In his blog post, Seth explained that "a true marriage (and true love) is never about you. It's about the person you love--their wants, their needs, their hopes, and their dreams. Selfishness demands, "What's in it for me?" while Love asks, "What can I give?""


Seth actually clarified the above statement during his interview with GMA, which more than a few have been very critical.  In an obvious response to being asked what was the most important lesson he learned in making his discovery, he said "that this marriage wasn't about just me, it was also about the woman that I married and somewhere in that, I had lost sight of who Kim was and what she needed and her hopes and her dreams." 
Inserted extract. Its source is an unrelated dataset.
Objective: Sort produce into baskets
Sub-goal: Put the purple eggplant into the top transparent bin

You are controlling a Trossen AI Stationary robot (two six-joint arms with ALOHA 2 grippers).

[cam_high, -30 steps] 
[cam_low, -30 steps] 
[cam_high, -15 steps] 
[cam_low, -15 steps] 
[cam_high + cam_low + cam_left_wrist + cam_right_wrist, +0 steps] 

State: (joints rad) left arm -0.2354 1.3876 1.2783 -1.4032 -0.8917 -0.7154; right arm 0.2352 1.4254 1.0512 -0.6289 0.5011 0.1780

Looking at both comments from my perspective, the addition to the equation, considered inherent by most who read the post, was that in completely turning attention to Kim's needs, and setting his aside, there is an automatic response, in kind, which returns an increase of contentment and happiness in the total marriage relationship.

For the critics who chose to immediately take offense to Seth's realization about being selfless, by using what he didn't spell out, in order to advocate that which will never produce the kind of marriage the Adam's are suggesting is possible, one can only hope that with this simple clarification a sincere re-consideration of the principle shared, better understood, would produce an understanding of its profound credibility.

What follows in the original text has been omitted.